Department of Microbiology, Mahatma Gandhi Medical College & Research Institute, Puducherry, India.
Department of General Medicine, Indira Gandhi Government General Hospital & Post Graduate Institute, Puducherry, India.
Indian J Med Res. 2017 Sep;146(3):386-391. doi: 10.4103/ijmr.IJMR_1815_15.
BACKGROUND & OBJECTIVES: Seroprevalence of Q fever (QF) caused by Coxiella burnetii has been reported from different parts of India. Usually serological/molecular tests are employed for detection of infection. The present study was undertaken to verify the validity of three different QF phase II IgM ELISA kits for acute QF diagnosis by comparing with the gold standard indirect fluorescent antibody assay (IFA).

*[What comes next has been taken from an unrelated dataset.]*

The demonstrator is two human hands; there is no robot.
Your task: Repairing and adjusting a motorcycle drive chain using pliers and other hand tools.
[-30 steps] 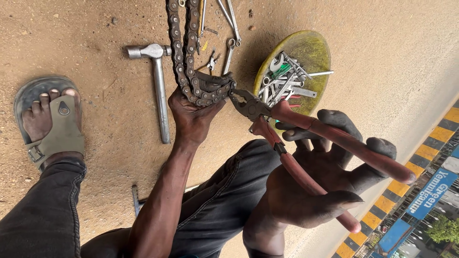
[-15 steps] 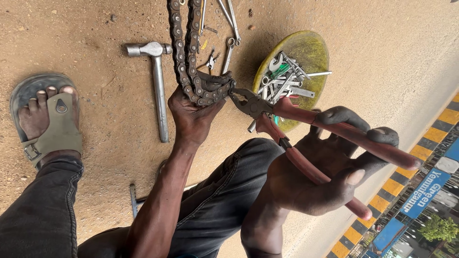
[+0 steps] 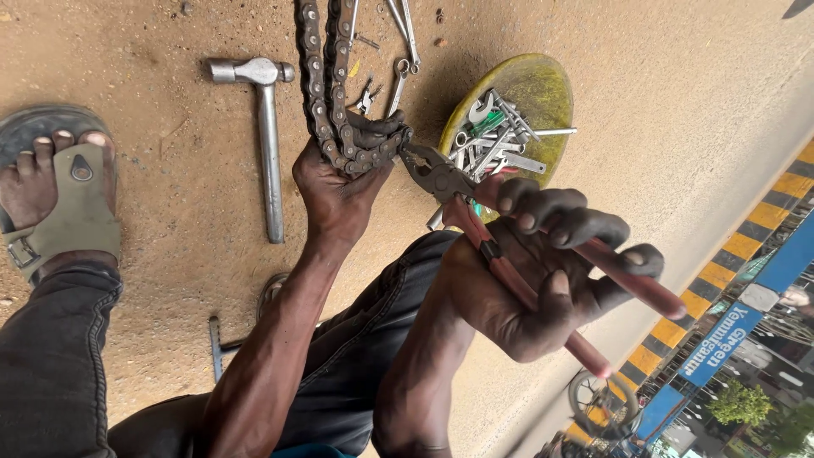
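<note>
my left hand [image 3: 339, 191] reaches out, fingers clenched around the looped end of a greasy chain [image 3: 326, 93] over the dirt ground. my right hand [image 3: 543, 271] wraps the red handles of pliers [image 3: 509, 246], whose nose meets the chain's bend. a blue oblong sign [image 3: 716, 343] sits at lower right beside yellow-black kerb stripes [image 3: 784, 191]. the chain's far end is cut off at the top edge.

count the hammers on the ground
1: a metal hammer lies on the dirt left of the chain held by the left hand. Others may be out of view.
</note>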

Fifty eight serum samples collected from 42 patients (26 patients provided acute sample only and 16 both acute and convalescent samples) which were examined by all three commercial kits, were cross-checked with QF Phase II IgM IFA for confirmation.
Eleven patients were positive for C. burnetii antibodies by IFA in acute and/or convalescent serum samples. Taking IFA as a reference, percentages of sensitivity, specificity, positive predictive value and negative predictive value for Virion-Serion/Vircell/NovaTec were 36.36, 61.29, 25.00, 73.08; 81.82, 35.48, 31.03, 84.62 and 100, 25.81, 32.35, 100 per cent, respectively.
INTERPRETATION & CONCLUSIONS: The three different ELISA kits exhibited poor agreement amongst them and unacceptable level of false positivity. IFA remains to be the only option for diagnosing acute QF. Discrepancy between the clinical findings and IFA/ELISA results needs confirmation by C. burnetii DNA detection in real-time polymerase chain reaction.
在印度的不同地区均有报道称,由贝氏柯克斯体引起的 Q 热(QF)血清流行率。通常采用血清学/分子检测来检测感染。本研究旨在通过与金标准间接荧光抗体检测(IFA)比较,验证三种不同的 QF 二期 IgM ELISA 试剂盒在急性 QF 诊断中的有效性。
对 42 例患者的 58 份血清样本(26 例患者仅提供急性期样本,16 例患者同时提供急性期和恢复期样本)进行了检测,采用三种商业试剂盒进行检测,并用 QF 二期 IgM IFA 交叉检查进行确认。
IFA 在急性和/或恢复期血清样本中检测到 11 例患者的 C. burnetii 抗体阳性。以 IFA 为参考,Virion-Serion/Vircell/NovaTec 的灵敏度、特异性、阳性预测值和阴性预测值分别为 36.36%、61.29%、25.00%、73.08%;81.82%、35.48%、31.03%、84.62%和 100%、25.81%、32.35%、100%。
三种不同的 ELISA 试剂盒之间的一致性较差,假阳性率也不能接受。IFA 仍然是诊断急性 QF 的唯一选择。临床发现与 IFA/ELISA 结果之间的差异需要通过实时聚合酶链反应检测 C. burnetii DNA 来确认。